# Five Minute Brownies



## N. Fantom (Sep 8, 2011)

Mmmmmm, I'm go make some right now.


----------



## aquariumreef (Sep 16, 2010)

Chocolate cake=brownie? :huh:

Pretty neat, I used to make those a while back.


----------



## N. Fantom (Sep 8, 2011)

Oops typo. Is it any good AR?


----------



## Blackrose1978 (Aug 13, 2011)

sweet I'm digging through cupboards for ingredients after I drop off the kids.


----------



## RoxyBlue (Oct 6, 2008)

It's a modern day version of an Easy Bake Oven recipe

Four tablespoons of sugar is excessive. I might try this and cut back to one teaspoon, and add some cinnamon.


----------



## Pumpkin5 (Aug 8, 2010)

:jol: I have to weigh the options...make my own 'mug brownie' have a small mess to clean up....probably don't have the ingredients.....go to store and buy Little Debbie brownie......50 cents.....hhhhmmmmm....I'll go to the store.


----------



## debbie5 (Mar 2, 2007)

I am Little Debbie Snakcake.


----------



## Pumpkin5 (Aug 8, 2010)

:jol: Debbie5, do you mean...sweet and delicious...and not really good for you?


----------



## debbie5 (Mar 2, 2007)

Exactly. Actually, Little Debbie and I were born a few years apart. In college, I used their logo on my letterhead...on the wreath on my door....lol.
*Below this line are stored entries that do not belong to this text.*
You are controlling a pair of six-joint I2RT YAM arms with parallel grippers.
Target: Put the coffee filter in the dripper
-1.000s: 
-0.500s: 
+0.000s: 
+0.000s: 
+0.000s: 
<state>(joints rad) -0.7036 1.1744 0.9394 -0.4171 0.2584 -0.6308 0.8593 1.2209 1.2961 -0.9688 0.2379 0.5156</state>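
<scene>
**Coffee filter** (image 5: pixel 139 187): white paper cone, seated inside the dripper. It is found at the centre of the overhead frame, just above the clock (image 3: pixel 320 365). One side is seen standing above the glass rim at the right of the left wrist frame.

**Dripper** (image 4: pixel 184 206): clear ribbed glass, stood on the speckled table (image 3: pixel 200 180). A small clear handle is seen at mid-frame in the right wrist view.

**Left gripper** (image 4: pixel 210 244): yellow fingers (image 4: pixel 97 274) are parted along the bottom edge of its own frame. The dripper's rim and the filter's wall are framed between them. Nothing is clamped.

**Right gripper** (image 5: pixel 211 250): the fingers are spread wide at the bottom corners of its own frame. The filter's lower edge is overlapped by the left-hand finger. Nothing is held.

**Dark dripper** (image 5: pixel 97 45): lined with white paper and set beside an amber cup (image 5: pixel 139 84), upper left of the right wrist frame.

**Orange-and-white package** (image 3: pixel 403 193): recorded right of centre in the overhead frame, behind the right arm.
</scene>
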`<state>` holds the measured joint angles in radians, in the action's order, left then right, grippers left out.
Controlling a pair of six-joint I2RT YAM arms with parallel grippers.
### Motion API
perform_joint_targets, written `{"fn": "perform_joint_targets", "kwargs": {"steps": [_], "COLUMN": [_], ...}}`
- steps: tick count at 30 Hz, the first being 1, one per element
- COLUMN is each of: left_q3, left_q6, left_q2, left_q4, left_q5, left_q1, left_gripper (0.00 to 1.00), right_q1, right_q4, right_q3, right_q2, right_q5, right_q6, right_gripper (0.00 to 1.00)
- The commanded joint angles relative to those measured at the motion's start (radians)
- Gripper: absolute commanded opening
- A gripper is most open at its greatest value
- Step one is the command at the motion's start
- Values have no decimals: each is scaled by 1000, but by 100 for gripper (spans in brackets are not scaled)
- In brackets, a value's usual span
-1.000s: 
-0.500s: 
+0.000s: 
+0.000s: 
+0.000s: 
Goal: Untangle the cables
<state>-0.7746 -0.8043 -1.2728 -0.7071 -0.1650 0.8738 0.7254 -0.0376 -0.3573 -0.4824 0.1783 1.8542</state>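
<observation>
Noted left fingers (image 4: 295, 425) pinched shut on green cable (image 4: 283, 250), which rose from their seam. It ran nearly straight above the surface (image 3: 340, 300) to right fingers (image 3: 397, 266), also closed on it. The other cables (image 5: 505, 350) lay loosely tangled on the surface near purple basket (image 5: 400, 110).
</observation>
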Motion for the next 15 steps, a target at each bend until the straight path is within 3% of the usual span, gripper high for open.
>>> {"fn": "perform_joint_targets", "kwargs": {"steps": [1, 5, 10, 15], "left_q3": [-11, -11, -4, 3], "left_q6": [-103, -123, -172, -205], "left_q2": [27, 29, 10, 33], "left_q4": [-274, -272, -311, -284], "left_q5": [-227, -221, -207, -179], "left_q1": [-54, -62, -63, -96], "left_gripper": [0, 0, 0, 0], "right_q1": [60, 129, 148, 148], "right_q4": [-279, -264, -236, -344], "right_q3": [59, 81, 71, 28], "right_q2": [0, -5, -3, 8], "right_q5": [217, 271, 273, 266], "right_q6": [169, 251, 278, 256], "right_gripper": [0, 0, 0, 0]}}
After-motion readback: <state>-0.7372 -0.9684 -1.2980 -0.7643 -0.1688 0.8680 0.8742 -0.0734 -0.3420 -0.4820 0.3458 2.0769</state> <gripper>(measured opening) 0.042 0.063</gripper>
http://www.bing.com/images/search?q...3767EF26C2D1C5D12AB8854818F2F46D0D67B&first=0


----------



## Pumpkin5 (Aug 8, 2010)

:jol: I will be quite honest, there are all kinds of fancy desserts and brulees and tarts, and cakes...but bottom line is, it is really tough to beat a plain old Little Debbie brownie. I even considered giving out those and Little Debbie Oatmeal pies out for trick or treat.....


----------



## RoxyBlue (Oct 6, 2008)

Okay, I gave this a try and it actually is not bad. I only used a tablespoon of sugar (since I'm not a sweet freak), threw in a little cinnamon, and used two tablespoons of the optional chocolate chips because we had some available and you can't have too much chocolate. I cooked it in a bowl instead of a mug - puffs up in the microwave which makes it exciting to watch the first time because you don't know whether it's going to blow up on you. Here's a somewhat blurry photo of my results:










The final product does not taste the same as a conventional brownie, nor does it have the same texture. That said, serve it warm with a little whipped cream and some vanilla ice cream, and it makes for a quick and decent little dessert. Spooky1 and I shared it, and it was plenty for two people.


----------



## Hauntiholik (May 17, 2006)

RoxyBlue said:


> The final product does not taste the same as a conventional brownie, nor does it have the same texture. That said, serve it warm with a little whipped cream and some vanilla ice cream, and it makes for a quick and decent little dessert. Spooky1 and I shared it, and it was plenty for two people.


I made this last night too for the boys. It's not brownie like but more of a dense cake. Without the added chocolate chips it would have been very dry. The boys loved it - it's chocolate. I thought it needed to be adjusted for high altitude but it sounds like Roxy got the same results.


----------